**YOUR ASSIGNMENT:** Pull every line containing the word "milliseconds" from the records.

(Collected data entries)
___

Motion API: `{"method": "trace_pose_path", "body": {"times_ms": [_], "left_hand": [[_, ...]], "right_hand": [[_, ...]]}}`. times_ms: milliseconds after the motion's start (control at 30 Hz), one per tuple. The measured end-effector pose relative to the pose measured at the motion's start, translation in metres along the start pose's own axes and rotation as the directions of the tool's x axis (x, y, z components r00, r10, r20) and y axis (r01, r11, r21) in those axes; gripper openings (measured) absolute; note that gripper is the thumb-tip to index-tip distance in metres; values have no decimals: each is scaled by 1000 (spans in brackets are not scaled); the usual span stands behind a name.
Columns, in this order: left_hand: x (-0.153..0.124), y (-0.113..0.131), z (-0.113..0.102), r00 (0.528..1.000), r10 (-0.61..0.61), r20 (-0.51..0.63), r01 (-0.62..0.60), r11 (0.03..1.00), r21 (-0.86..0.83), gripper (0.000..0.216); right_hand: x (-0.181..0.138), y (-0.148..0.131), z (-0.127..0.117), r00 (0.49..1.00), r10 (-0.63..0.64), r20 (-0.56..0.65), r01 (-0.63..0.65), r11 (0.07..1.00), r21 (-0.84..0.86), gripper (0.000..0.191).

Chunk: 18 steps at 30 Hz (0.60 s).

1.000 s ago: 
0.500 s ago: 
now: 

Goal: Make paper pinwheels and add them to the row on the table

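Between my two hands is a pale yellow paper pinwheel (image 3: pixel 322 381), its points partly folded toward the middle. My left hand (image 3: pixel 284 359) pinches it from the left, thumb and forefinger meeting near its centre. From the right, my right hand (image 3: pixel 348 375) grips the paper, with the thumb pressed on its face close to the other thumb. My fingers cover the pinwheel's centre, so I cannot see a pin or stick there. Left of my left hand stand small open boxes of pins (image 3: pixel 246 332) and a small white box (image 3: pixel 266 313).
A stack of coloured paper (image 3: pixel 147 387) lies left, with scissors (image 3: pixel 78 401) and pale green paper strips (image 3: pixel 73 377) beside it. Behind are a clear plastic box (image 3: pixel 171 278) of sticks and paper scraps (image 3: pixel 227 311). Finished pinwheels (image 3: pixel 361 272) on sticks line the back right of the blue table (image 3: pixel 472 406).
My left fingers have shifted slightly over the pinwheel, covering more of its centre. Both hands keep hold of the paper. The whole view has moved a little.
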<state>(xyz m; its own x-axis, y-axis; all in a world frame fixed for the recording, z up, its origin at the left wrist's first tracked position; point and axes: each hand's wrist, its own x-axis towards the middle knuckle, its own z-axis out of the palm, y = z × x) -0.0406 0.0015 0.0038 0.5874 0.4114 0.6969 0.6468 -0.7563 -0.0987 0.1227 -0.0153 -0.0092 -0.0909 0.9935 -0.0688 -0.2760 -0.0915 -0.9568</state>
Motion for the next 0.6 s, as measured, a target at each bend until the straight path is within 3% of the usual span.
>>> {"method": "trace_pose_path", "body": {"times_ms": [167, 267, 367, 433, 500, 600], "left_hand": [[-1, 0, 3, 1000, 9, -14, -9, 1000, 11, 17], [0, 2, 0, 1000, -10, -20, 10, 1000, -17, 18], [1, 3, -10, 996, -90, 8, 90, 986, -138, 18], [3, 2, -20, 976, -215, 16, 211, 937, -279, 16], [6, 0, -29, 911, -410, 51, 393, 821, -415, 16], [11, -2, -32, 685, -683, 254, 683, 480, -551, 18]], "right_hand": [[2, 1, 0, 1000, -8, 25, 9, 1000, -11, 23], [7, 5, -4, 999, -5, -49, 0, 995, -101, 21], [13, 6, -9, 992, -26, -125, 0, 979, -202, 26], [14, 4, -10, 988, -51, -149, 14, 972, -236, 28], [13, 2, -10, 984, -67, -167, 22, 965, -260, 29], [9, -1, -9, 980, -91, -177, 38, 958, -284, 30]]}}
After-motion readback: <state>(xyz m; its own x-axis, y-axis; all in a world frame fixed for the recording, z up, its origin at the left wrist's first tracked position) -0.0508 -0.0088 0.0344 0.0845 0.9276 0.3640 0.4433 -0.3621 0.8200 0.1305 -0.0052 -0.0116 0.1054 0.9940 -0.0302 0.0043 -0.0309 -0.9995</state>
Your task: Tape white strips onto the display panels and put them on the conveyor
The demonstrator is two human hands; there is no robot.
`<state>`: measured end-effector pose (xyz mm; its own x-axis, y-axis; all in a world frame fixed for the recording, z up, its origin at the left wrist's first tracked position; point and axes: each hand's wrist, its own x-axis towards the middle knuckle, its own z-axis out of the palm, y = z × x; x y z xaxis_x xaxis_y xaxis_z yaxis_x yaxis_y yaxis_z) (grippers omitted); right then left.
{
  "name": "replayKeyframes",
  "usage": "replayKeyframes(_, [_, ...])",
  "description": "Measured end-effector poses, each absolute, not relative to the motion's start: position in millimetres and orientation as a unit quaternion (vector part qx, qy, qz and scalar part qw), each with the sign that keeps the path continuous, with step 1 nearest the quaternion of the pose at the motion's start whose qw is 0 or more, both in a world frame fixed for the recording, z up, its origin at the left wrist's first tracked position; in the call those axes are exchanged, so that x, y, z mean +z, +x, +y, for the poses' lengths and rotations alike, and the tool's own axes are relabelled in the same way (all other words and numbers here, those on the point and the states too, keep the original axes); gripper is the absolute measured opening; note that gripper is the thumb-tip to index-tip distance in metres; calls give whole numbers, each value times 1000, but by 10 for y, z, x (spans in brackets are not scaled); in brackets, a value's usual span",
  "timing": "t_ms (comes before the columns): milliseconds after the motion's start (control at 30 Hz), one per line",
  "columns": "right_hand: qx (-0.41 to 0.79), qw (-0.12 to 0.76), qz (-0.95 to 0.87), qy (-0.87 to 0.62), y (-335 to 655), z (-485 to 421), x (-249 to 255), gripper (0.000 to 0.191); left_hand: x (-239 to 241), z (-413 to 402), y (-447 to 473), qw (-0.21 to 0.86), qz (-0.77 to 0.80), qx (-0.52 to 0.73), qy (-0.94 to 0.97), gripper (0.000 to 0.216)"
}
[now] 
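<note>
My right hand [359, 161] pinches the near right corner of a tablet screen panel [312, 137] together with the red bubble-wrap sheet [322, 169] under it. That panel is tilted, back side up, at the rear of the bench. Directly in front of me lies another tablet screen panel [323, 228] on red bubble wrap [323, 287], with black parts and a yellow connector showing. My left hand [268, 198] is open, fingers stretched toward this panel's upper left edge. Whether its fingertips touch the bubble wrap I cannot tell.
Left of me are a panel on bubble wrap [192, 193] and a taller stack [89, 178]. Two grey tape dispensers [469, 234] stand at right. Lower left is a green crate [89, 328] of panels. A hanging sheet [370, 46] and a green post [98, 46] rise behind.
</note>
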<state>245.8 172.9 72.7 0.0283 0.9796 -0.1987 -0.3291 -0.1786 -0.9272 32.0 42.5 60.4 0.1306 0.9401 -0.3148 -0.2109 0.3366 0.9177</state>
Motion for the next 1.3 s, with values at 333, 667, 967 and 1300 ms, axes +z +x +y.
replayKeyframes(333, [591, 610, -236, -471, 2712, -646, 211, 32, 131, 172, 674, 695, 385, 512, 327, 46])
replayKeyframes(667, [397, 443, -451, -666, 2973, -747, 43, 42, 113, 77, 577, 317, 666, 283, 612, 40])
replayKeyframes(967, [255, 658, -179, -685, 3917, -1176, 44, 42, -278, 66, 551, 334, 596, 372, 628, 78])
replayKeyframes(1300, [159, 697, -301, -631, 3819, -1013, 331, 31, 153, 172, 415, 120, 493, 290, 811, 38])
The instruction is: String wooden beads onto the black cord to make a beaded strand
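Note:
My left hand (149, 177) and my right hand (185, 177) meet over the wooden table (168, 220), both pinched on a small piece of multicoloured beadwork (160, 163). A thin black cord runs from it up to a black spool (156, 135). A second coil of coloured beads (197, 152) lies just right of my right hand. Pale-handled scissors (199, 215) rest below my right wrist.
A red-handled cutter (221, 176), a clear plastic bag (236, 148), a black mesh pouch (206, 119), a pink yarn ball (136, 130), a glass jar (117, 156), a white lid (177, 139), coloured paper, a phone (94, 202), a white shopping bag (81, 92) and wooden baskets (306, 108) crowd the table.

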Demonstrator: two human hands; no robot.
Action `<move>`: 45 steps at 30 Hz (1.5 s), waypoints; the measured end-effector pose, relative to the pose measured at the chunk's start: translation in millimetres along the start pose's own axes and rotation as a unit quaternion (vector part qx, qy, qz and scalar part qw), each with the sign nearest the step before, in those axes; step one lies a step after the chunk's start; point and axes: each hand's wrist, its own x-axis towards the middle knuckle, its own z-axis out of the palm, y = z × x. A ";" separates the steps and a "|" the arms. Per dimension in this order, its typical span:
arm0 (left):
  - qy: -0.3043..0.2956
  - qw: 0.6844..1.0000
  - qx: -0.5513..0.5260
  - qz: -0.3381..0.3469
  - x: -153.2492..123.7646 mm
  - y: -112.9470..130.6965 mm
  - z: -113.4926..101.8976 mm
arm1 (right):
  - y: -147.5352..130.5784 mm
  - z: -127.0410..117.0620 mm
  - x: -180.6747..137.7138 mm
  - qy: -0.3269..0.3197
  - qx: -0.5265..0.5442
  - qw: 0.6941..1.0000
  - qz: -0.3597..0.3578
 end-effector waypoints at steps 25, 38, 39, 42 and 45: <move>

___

**ANSWER FOR THE TASK:**
Motion API: `{"method": "trace_pose_path", "body": {"times_ms": [_], "left_hand": [[_, ...]], "right_hand": [[_, ...]]}}`. times_ms: milliseconds after the motion's start (control at 30 Hz), one per tuple. The measured end-effector pose relative to the pose measured at the motion's start, translation in metres along the start pose's own axes and rotation as the directions of the tool's x axis (x, y, z components r00, r10, r20) and y axis (r01, r11, r21) in those axes; gripper openings (measured) absolute; note that gripper is the thumb-tip to index-tip distance in metres; values have no decimals: each is scaled by 1000 (spans in brackets are not scaled); the usual span stands behind a name.
  "timing": "t_ms (comes before the columns): milliseconds after the motion's start (control at 30 Hz), one per line",

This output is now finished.